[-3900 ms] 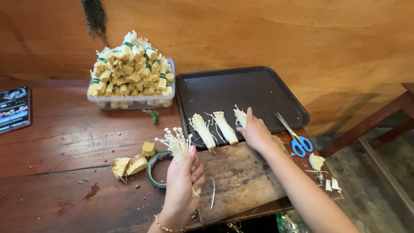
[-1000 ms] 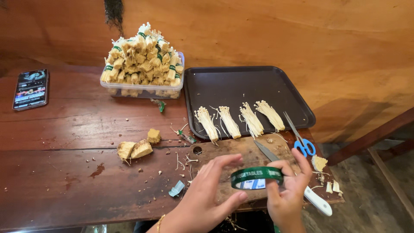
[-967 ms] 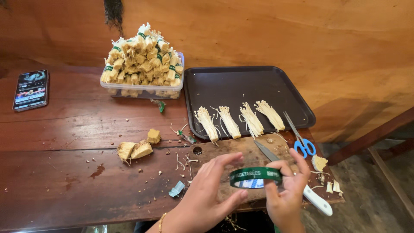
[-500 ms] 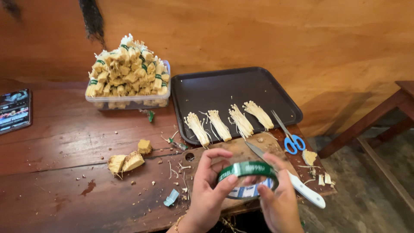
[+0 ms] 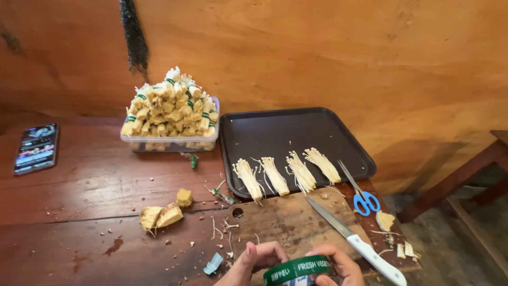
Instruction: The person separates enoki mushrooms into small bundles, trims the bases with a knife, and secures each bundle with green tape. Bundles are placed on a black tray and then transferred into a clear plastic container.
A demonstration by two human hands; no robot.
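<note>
At counter's near edge, head view: left hand point(image 5: 253, 263) and right hand point(image 5: 338, 267) both grip green tape roll point(image 5: 297, 269), fingers curled round it, over board's point(image 5: 286, 222) near end. Knife point(image 5: 355, 243) lies on board just right. Four mushroom bundles point(image 5: 286, 173) on tray point(image 5: 275, 127); scissors point(image 5: 361, 195) beside.

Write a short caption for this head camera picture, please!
Two hands hold a green tape roll near a knife, mushroom bundles on a tray.
</note>
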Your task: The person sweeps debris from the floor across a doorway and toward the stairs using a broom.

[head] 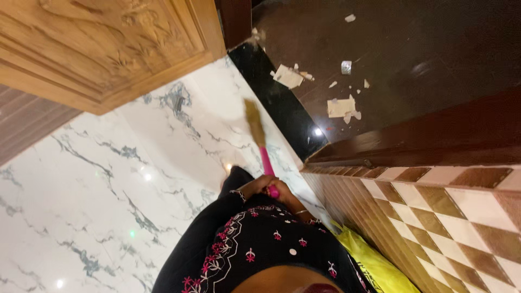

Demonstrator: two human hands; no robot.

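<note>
Black embroidered clothing fills the foreground; beyond it one hand (269,188), side unclear, grips a pink-handled broom (259,138). Sweeping is underway; paper scraps (341,107) lie ahead, needing longer strokes.

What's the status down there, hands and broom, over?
One hand gripping the pink-handled broom; which hand, and the other, unclear. Bristles over white marble floor. Paper scraps on dark floor beyond the black threshold.
</note>
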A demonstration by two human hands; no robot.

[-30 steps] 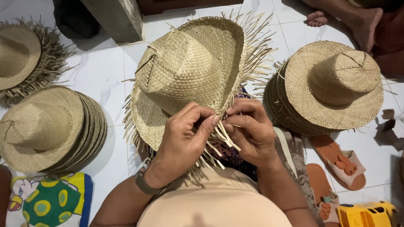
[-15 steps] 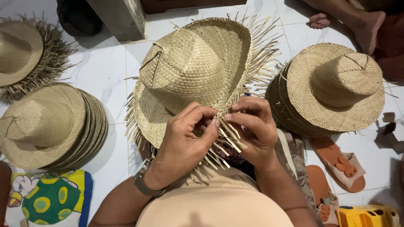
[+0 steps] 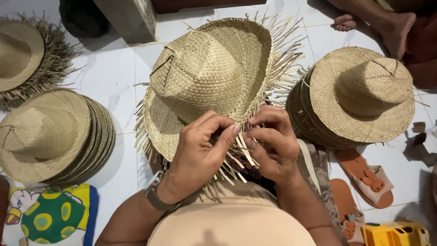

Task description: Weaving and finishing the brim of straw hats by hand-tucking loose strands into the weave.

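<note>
A woven straw hat (image 3: 207, 77) with loose fringe strands around its brim lies tilted over my lap. My left hand (image 3: 200, 152) grips the near brim edge, thumb and fingers pinching the loose straw strands (image 3: 236, 157). My right hand (image 3: 273, 146) meets it from the right, fingertips closed on the same strands at the brim. A watch sits on my left wrist (image 3: 154, 198).
A stack of finished straw hats (image 3: 359, 95) sits right, another stack (image 3: 50, 134) left, and a fringed hat (image 3: 27, 57) far left. Orange sandals (image 3: 364, 175), a yellow toy truck (image 3: 393, 234), a printed cloth (image 3: 50, 216) and another person's foot (image 3: 391, 25) lie around on white tiles.
The hat has shifted slightly right and turned as both hands work along the brim; my fingers have closed tighter together on the fringe strands.
</note>
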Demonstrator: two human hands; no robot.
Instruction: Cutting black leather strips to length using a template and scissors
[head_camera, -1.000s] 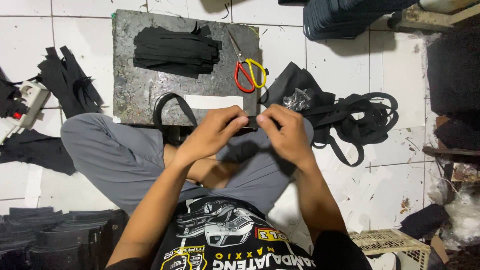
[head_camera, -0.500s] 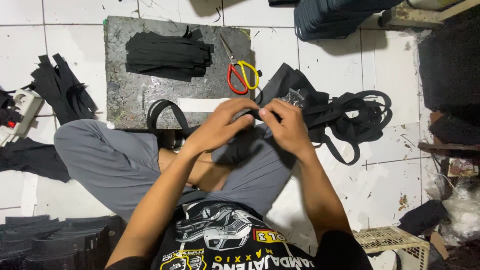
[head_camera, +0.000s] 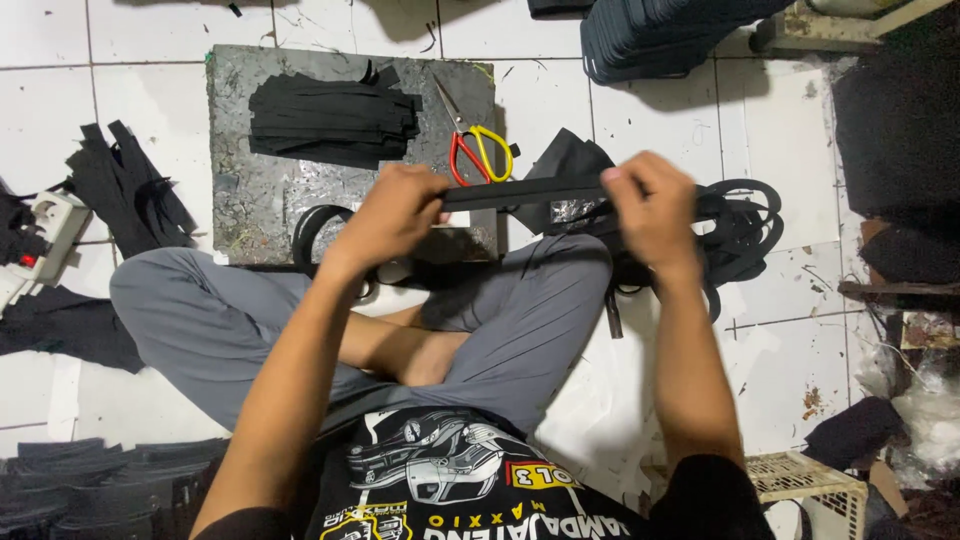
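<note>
Black strap (head_camera: 525, 190) stretched level between both hands, above crossed legs in grey trousers (head_camera: 520, 310). Left hand (head_camera: 390, 215) pinches one end, right hand (head_camera: 650, 205) grips other. Beyond: dark cutting board (head_camera: 250, 210) on tiled floor, stack of cut strips (head_camera: 330, 115), red-yellow scissors (head_camera: 472, 150).

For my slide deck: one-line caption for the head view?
Both hands, left hand and right hand, stretch a black strap above crossed legs.
</note>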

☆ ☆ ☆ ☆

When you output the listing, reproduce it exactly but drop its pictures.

[-3900 ms] 
[-1000 ms] 
[-967 ms] 
[-500 ms] 
[+0 ms] 
Instruction: The person separates enoki mushrooms into small bundles, trims the bases with a knife, and secures each bundle with green tape. Bundles are placed on a black tray and then transferred into a clear plastic container.
A demonstration by two human hands; no robot.
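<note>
At counter's near edge, head view: left hand point(image 5: 253, 263) and right hand point(image 5: 338, 267) both grip green tape roll point(image 5: 297, 269), fingers curled round it, over board's point(image 5: 286, 222) near end. Knife point(image 5: 355, 243) lies on board just right. Four mushroom bundles point(image 5: 286, 173) on tray point(image 5: 275, 127); scissors point(image 5: 361, 195) beside.

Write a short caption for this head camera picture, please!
Two hands hold a green tape roll near a knife, mushroom bundles on a tray.
</note>
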Your task: The person sweeps debris from the floor across a doorway and toward the stairs using a broom.

[head] 

Demonstrator: two human hands; no robot.

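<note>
Black embroidered clothing fills the foreground; beyond it one hand (269,188), side unclear, grips a pink-handled broom (259,138). Sweeping is underway; paper scraps (341,107) lie ahead, needing longer strokes.

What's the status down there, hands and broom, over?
One hand gripping the pink-handled broom; which hand, and the other, unclear. Bristles over white marble floor. Paper scraps on dark floor beyond the black threshold.
</note>
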A demonstration by two human hands; no robot.

[-30 steps] 
[-15 steps] 
[+0 steps] 

Task description: Weaving and finishing the brim of straw hats by hand-tucking loose strands into the weave.

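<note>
A woven straw hat (image 3: 207, 77) with loose fringe strands around its brim lies tilted over my lap. My left hand (image 3: 200, 152) grips the near brim edge, thumb and fingers pinching the loose straw strands (image 3: 236, 157). My right hand (image 3: 273, 146) meets it from the right, fingertips closed on the same strands at the brim. A watch sits on my left wrist (image 3: 154, 198).
A stack of finished straw hats (image 3: 359, 95) sits right, another stack (image 3: 50, 134) left, and a fringed hat (image 3: 27, 57) far left. Orange sandals (image 3: 364, 175), a yellow toy truck (image 3: 393, 234), a printed cloth (image 3: 50, 216) and another person's foot (image 3: 391, 25) lie around on white tiles.
The hat has shifted slightly right and turned as both hands work along the brim; my fingers have closed tighter together on the fringe strands.
</note>
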Demonstrator: two human hands; no robot.
Instruction: Cutting black leather strips to length using a template and scissors
[head_camera, -1.000s] 
[head_camera, -0.500s] 
[head_camera, +0.000s] 
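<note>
Black strap (head_camera: 525, 190) stretched level between both hands, above crossed legs in grey trousers (head_camera: 520, 310). Left hand (head_camera: 390, 215) pinches one end, right hand (head_camera: 650, 205) grips other. Beyond: dark cutting board (head_camera: 250, 210) on tiled floor, stack of cut strips (head_camera: 330, 115), red-yellow scissors (head_camera: 472, 150).

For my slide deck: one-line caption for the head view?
Both hands, left hand and right hand, stretch a black strap above crossed legs.
</note>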

What appears above is the full answer.